#### Task statement
Stop after the line containing "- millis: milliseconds"; retype every line of the data before it exactly, starting from the first.
─── Dataset extract
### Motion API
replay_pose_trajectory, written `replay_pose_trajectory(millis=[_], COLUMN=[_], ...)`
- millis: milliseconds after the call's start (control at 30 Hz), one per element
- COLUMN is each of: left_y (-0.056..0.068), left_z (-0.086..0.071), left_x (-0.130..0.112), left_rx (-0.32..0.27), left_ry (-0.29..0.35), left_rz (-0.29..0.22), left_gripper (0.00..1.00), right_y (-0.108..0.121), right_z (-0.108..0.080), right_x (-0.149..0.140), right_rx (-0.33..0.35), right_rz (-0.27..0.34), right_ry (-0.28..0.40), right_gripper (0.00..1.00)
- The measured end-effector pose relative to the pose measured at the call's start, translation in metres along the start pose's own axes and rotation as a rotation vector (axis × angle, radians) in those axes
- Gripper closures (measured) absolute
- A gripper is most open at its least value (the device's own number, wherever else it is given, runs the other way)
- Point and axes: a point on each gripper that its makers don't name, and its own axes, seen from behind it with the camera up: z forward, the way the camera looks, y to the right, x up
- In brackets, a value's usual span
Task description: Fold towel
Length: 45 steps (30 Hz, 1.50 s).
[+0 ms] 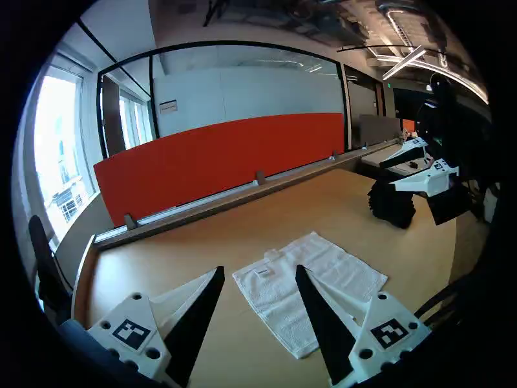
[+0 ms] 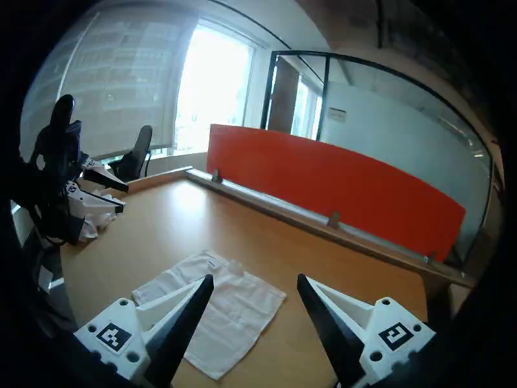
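The broad table (image 1: 291,207) carries the whole job, and the job reads as barely begun; the towel (image 1: 274,294) lies spread flat near the middle of the table's near half, roughly rectangular, with no fold I can make out, though whether it is one layer or already doubled cannot be told; the left gripper (image 1: 259,270) hangs above its near edge with the fingers parted wide and nothing between them, and the right gripper (image 2: 255,278) hangs over the opposite side in the same state, spread and empty, neither touching cloth; in the left gripper view the right gripper (image 1: 388,176) shows far off across the table, well apart from the towel; so the step in hand looks like the approach, and the next move likely calls for each gripper to come down on a corner of one short edge, pinch the cloth alone without scraping the table, and carry that edge over to meet the far one squarely; as for materials, the table is smooth pale wood-look laminate with a soft sheen, offering little friction, so the towel may slide when nudged; behind it runs a long orange divider (image 1: 220,161), matte and flat; the towel is white terry, nubby and limp, likely to sag between two pinch points; the gripper fingers are hard, tapering wedges, black on the inner faces and white outside; a small tag (image 1: 263,272) sits near one towel edge.
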Motion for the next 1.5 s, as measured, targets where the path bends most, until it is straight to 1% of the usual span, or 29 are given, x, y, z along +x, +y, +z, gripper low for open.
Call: replay_pose_trajectory(millis=[200, 500, 767, 1100, 1300, 1500], left_y=[0.008, 0.025, 0.036, 0.044, 0.053, 0.058], left_z=[0.006, 0.018, 0.029, 0.038, 0.043, 0.047], left_x=[-0.025, -0.062, -0.093, -0.129, -0.151, -0.172], left_rx=[-0.014, -0.049, -0.069, -0.093, -0.118, -0.13], left_ry=[-0.041, -0.098, -0.144, -0.204, -0.244, -0.292], left_rz=[0.01, 0.013, 0.023, 0.039, 0.059, 0.056], left_gripper=[0.19, 0.19, 0.19, 0.19, 0.19, 0.19], right_y=[-0.009, -0.019, -0.027, -0.042, -0.051, -0.058], right_z=[0.007, 0.015, 0.022, 0.032, 0.036, 0.037], right_x=[-0.023, -0.064, -0.098, -0.141, -0.164, -0.188], right_rx=[0.016, 0.036, 0.055, 0.089, 0.106, 0.123], right_rz=[0.004, 0.006, 0.005, -0.007, -0.009, -0.009], right_ry=[-0.035, -0.097, -0.146, -0.212, -0.25, -0.294], right_gripper=[0.0, 0.0, 0.0, 0.0, 0.0, 0.0])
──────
#### Solution
### Motion API
replay_pose_trajectory, written `replay_pose_trajectory(millis=[_], COLUMN=[_], ...)`
- millis: milliseconds after the call's start (control at 30 Hz), one per element

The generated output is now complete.